* [What is needed] If a line in the records below contains the word "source", copy it.

(Record extracts begins)

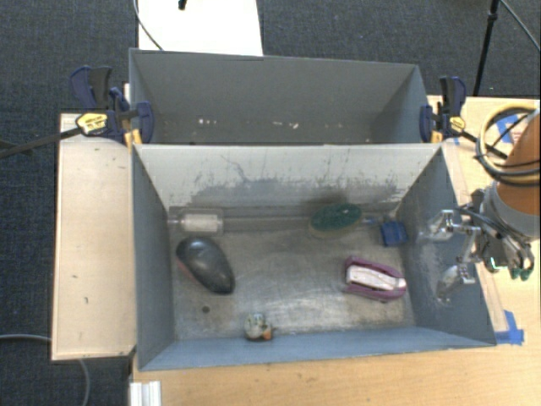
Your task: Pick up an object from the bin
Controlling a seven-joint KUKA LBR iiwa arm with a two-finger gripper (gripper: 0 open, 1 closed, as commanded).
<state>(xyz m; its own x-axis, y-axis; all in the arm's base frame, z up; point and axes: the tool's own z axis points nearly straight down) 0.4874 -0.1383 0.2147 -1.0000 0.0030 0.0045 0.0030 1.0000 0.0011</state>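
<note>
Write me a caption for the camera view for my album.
The robot's tool hangs by the right wall of the grey metal bin, near a flat purple-and-white packet and a small blue block.

bin [287,288] centre open, mouse [205,265] left, case [374,279] right

Your arm wears a rounded orange cover [526,163] at the wrist, with black cables [497,155] looped around it. You see a silver metal gripper [448,252] on a dark mount carrying small green bits [507,266].
</note>
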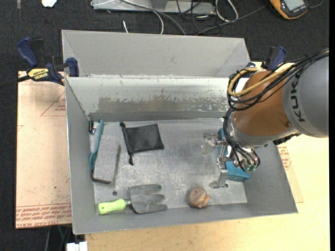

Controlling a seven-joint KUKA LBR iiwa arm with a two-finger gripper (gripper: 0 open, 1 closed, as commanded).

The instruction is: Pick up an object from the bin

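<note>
— The pincer point(213, 162) hangs low in the right part of the grey metal bin point(78, 150), under the arm's orange-covered wrist. Wide or narrow?

— Wide, as far as I can see. Its two metal fingers point(220, 184) stand apart, one toward the back wall and one toward the front, with bare bin floor between them. It holds nothing.

— What lies nearest?

— The brown rounded stone point(198, 197). It sits near the front wall, just beside the front finger and a little to its left in the camera view. The two look apart, not touching.

— And the rest?

— Left of the stone, along the front wall, lies a grey metal garden trowel with a light green handle point(137, 201), the handle pointing left. Toward the back, near the middle, lies a flat black fabric pouch point(142, 138). On the left side a dark bent metal rod point(114, 166) lies on the floor, and a long tool with a teal handle point(96, 146) lies along the left wall. All of these are well apart from the pincer.
</note>
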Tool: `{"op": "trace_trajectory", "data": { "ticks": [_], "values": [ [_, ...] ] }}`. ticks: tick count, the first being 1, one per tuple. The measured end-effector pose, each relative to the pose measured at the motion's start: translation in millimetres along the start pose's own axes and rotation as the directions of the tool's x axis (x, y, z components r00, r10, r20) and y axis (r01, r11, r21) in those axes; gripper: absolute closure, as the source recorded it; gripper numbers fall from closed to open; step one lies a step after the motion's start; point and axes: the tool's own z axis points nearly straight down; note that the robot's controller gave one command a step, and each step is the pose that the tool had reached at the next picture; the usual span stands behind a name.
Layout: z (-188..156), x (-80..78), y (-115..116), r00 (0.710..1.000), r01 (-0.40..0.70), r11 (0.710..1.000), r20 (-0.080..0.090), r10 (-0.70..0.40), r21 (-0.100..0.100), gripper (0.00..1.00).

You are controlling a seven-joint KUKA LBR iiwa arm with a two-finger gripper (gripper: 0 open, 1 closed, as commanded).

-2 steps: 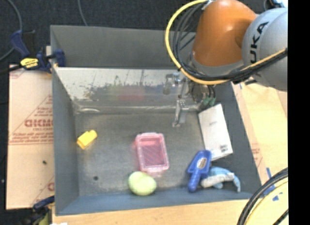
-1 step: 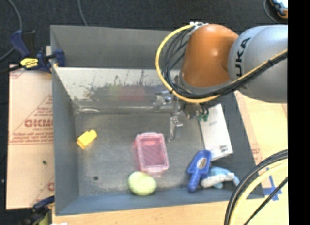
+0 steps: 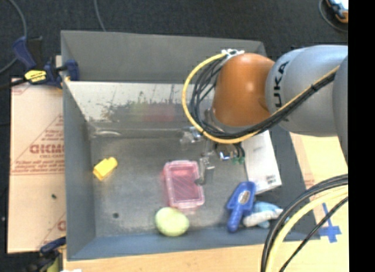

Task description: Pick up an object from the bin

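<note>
Camera view: found a grey metal bin (image 3: 129, 104) with a few loose things scattered over its floor. Saw the arm (image 3: 307, 89) reaching in from 3 o'clock, with an orange cover (image 3: 243, 89) at the wrist and a loop of yellow and black cables (image 3: 192, 92) bulging out at 9 o'clock of that cover. Spotted the gripper (image 3: 200, 153) below the cover, near the middle of the floor, hanging at the 1 o'clock corner of a pink see-through box (image 3: 183, 186). Could not tell whether spread, pressed together or pinching anything, nor whether touching the box. Placed the box, rectangular with rounded corners and lying flat, just toward 5 o'clock of the floor's centre. Noted a pale yellow-green round thing (image 3: 171, 222) just beside the box at its 7 o'clock, close to the wall at 6 o'clock. Noted a yellow block (image 3: 105, 168) well apart at 9 o'clock of the box, alone on bare floor. Noted a blue clamp-like thing (image 3: 240, 204) at 4 o'clock of the gripper, with a white and light-blue thing (image 3: 263, 214) touching it on its 3 o'clock side. Noted a white printed card (image 3: 261, 162) at 3 o'clock of the gripper, partly under the arm.
</note>
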Motion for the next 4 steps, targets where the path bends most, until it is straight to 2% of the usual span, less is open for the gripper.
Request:
{"op": "trace_trajectory", "data": {
  "ticks": [1, 2, 3, 4],
  "values": [
    [39, -4.3, 11, 0.981, 0.193, 0.981, 0.001, -0.193, 0.002, 0.00],
    [62, -15.5, 7, 0.942, 0.334, 0.943, 0.018, -0.334, 0.006, 1.00],
    [62, -15.4, 7, 0.943, 0.333, 0.943, 0.018, -0.333, 0.006, 1.00],
    [-1, -3.3, -10, 0.940, 0.341, 0.940, 0.026, -0.341, 0.012, 1.00]
  ]
}}
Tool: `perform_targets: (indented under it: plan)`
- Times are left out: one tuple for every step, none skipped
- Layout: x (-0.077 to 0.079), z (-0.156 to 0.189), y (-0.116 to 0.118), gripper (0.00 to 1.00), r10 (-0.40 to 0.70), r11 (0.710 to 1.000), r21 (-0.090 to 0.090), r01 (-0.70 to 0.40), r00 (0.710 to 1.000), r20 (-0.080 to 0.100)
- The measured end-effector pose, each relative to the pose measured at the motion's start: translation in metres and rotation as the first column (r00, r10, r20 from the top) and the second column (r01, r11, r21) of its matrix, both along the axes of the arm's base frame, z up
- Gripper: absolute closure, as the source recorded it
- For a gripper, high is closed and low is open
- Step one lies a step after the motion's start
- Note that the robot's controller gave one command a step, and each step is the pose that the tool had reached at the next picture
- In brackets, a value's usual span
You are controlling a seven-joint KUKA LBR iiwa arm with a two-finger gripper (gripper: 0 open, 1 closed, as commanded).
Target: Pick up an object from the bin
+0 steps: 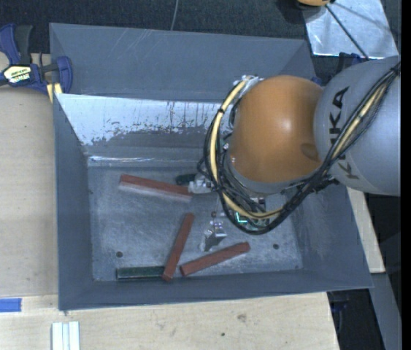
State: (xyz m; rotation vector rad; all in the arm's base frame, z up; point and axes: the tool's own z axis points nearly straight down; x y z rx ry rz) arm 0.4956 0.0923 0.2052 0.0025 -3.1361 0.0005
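My gripper (214, 232) hangs low over the middle of the bin floor, mostly hidden under the arm's orange dome. Just below it lies a reddish-brown stick (214, 259), slanting up to the right. To its left a second brown stick (179, 245) lies steeply diagonal. A third brown stick (154, 188) lies nearly level at the back left, its right end reaching under the dome's edge. Nothing shows held in the gripper.
A dark green stick (139, 273) lies along the front wall, touching the diagonal stick's lower end. The arm and its cables cover the bin's right half. The left part of the floor is bare grey metal.
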Motion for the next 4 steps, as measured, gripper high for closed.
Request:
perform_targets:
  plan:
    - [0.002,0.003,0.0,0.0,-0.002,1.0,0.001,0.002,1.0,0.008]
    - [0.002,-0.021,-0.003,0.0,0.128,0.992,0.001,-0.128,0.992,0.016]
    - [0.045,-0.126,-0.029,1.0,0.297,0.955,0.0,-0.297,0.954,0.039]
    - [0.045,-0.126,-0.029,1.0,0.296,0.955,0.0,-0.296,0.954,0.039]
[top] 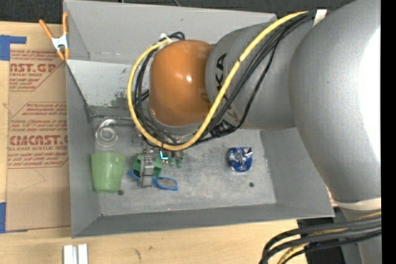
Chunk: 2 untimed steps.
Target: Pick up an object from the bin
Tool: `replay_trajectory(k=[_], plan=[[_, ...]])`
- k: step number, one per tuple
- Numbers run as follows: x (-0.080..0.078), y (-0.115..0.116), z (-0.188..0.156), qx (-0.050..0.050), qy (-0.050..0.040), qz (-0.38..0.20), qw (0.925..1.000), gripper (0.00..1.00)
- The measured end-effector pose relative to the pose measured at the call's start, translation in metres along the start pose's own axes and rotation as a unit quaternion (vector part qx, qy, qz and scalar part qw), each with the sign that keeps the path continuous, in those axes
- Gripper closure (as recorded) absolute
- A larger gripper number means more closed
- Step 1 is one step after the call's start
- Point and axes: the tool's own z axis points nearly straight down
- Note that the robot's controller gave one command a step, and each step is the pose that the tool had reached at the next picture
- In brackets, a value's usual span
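1. Over by the bin's (185,210) left wall there's a clear cup (106,133), with a pale green cup (107,171) just below it.
2. A small green-and-grey thing (145,169) sits mid-floor toward the near edge, with a blue loop (164,183) touching it. It's just down-left of the claw (163,156), so I'd guess that's the target.
3. The claw's tucked under the orange cover (179,86), so I can't tell if it's apart or together.
4. A crumpled blue wrapper (239,158) lies off to the right, well apart.

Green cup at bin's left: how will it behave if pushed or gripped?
The green cup seems to lie on its side, so a push would likely roll it in a curve, given its taper. It looks thin and translucent: probably light, and may flex under a squeeze.
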Motion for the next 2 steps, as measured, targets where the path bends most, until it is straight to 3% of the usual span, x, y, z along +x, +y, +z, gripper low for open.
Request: replay_trajectory(k=[1,2], plan=[[0.0051,-0.0490,0.0870,0.001,0.0005,0.039,0.9992,0.00],[0.0054,-0.0478,0.0874,-0.001,-0.0031,0.039,0.9992,0.00]])
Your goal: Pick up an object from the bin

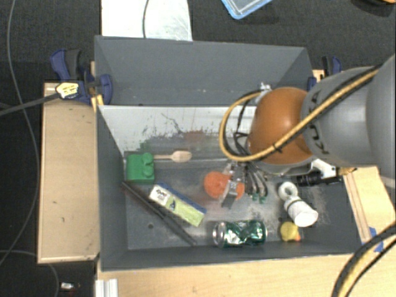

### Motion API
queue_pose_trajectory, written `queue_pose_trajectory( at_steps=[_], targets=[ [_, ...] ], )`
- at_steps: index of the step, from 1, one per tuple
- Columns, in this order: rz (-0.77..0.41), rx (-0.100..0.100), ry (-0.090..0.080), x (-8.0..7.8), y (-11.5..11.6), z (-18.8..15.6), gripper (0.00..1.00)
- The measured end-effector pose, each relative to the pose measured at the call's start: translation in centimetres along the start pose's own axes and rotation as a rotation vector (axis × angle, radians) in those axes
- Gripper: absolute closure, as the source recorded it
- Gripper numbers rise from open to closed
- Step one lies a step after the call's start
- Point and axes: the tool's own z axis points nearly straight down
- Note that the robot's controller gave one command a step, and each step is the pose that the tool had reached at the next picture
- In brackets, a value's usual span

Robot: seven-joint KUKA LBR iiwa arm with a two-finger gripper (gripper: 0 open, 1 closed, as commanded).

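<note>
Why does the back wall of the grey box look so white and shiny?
In the camera view, light glares off the sloping back wall of the bin, washing it pale. The floor beneath the arm, round the orange round thing, looks darker, likely its shadow. The crushed green can shows small bright glints.

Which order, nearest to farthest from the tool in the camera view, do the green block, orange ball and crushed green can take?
1. Orange ball: right beside the tool, on its view-left.
2. Crushed green can: below the tool, by the near wall.
3. Green block: far left in the bin.
</note>
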Motion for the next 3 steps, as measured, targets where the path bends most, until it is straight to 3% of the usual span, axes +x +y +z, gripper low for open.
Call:
queue_pose_trajectory(
  at_steps=[1, 2, 3],
  targets=[
    [-0.002, -0.003, -0.006, -1.0, -0.4, -5.1, 1.00],
    [-0.002, -0.003, -0.007, -1.0, -0.4, -5.1, 1.00],
    [0.030, -0.002, -0.003, -1.2, -0.2, -11.3, 1.00]
  ],
)
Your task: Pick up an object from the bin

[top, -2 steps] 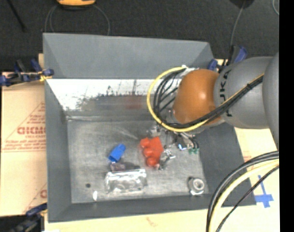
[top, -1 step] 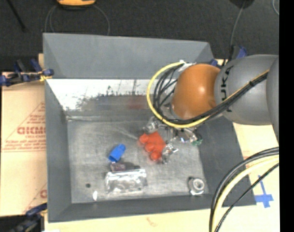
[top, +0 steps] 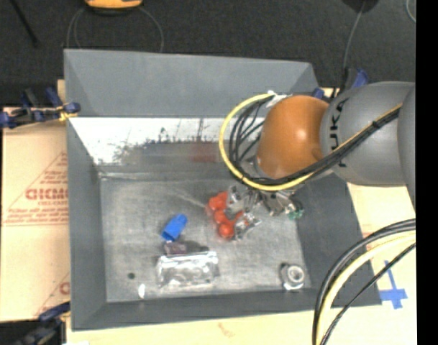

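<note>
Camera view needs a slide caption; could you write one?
End effector beside orange pieces in grey bin, blue cap nearby.

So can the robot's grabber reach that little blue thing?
Probably yes. The blue cap lies alone and uncovered on the bin floor, left of the gripper. Only the orange pieces beside the gripper lie between them.

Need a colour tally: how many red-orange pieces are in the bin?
2: one red-orange piece near the bin middle, another just below it, both beside the hand, which may hide more.

Grey bin [top: 85,228] holds blue cap [top: 173,227], orange-red pieces [top: 219,205], silvery packet [top: 188,269].
</note>
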Controlling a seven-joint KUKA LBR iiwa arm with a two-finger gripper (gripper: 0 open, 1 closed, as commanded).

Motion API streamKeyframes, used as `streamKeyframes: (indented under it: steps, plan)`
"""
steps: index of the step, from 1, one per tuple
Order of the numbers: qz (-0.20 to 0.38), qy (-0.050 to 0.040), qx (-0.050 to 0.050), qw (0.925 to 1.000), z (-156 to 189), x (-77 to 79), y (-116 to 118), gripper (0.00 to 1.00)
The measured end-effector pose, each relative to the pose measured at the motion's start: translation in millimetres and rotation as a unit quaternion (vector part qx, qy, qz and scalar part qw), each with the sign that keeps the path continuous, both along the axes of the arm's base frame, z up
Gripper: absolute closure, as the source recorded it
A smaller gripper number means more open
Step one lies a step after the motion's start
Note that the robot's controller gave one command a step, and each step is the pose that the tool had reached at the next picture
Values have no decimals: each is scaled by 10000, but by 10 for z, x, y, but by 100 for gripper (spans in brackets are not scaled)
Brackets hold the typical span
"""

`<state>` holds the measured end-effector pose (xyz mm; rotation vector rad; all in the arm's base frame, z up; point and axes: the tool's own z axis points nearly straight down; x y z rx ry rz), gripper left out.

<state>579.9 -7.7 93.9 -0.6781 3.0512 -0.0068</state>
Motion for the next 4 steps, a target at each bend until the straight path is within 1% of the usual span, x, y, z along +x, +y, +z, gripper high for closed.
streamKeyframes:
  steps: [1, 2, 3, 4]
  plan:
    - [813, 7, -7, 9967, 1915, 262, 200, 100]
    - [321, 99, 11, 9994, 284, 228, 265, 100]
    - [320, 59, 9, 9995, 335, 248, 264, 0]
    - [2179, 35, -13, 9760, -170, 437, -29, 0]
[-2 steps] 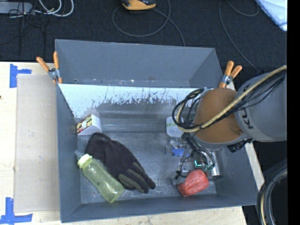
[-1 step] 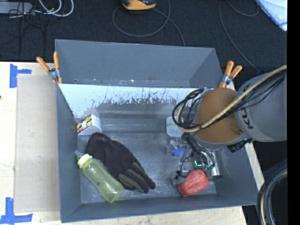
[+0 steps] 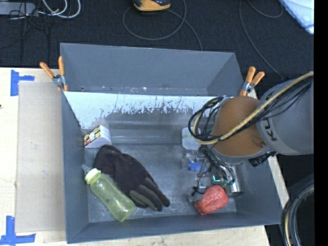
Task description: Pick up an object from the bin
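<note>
Claw (image 3: pixel 218 182) over red lumpy thing (image 3: pixel 210 200), right of black glove (image 3: pixel 128 176); its state: cannot tell. Box (image 3: pixel 97 136) label above glove unreadable.

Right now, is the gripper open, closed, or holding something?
Gripper: cannot be told; it sits right over the red crumpled thing in the front right corner of the bin.

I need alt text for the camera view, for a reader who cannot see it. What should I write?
The robot arm reaches in from the right, its gripper over a red lumpy thing in the lower right corner of the grey metal bin. On the view's left lie a black glove, a green plastic bottle and a small white box.
</note>
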Motion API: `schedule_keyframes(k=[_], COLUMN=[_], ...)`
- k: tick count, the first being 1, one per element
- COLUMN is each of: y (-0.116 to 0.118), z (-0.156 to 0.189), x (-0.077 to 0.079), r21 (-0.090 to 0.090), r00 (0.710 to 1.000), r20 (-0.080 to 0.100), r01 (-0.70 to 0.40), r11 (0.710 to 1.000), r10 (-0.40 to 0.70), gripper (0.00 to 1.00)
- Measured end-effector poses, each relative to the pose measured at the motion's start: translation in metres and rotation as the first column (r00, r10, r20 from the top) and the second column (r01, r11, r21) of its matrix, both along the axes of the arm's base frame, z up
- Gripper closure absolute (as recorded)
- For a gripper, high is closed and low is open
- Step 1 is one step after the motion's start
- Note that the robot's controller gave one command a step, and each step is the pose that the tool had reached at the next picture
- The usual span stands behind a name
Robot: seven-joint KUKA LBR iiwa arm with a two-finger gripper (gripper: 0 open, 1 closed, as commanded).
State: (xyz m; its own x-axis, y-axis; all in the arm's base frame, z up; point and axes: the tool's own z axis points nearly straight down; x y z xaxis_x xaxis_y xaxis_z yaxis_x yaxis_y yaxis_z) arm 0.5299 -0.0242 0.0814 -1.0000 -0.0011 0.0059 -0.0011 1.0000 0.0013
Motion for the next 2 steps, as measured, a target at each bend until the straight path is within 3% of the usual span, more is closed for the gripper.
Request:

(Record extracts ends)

* [Answer to the exercise]
Tool: `{"op": "trace_trajectory", "data": { "ticks": [_], "values": [ [_, ...] ] }}`. ticks: tick count, the first being 1, one per tuple. The measured end-effector pose, each relative to the pose measured at the motion's start: translation in millimetres along the start pose's own axes and rotation as the directions of the tool's x axis (x, y, z components r00, r10, r20) and y axis (r01, r11, r21) in those axes; gripper: absolute closure, as the source recorded it; gripper numbers fall from closed to open; step one lies a step after the motion's start; point and axes: the tool's own z axis points nearly straight down; note that the robot's controller gave one command a step, and each step is the pose that the tool had reached at the next picture; the usual span stands behind a name.
- Gripper: absolute closure, as the source recorded it
- Gripper: absolute closure, as the source recorded it
Gripper: absolute closure, as the source recorded it

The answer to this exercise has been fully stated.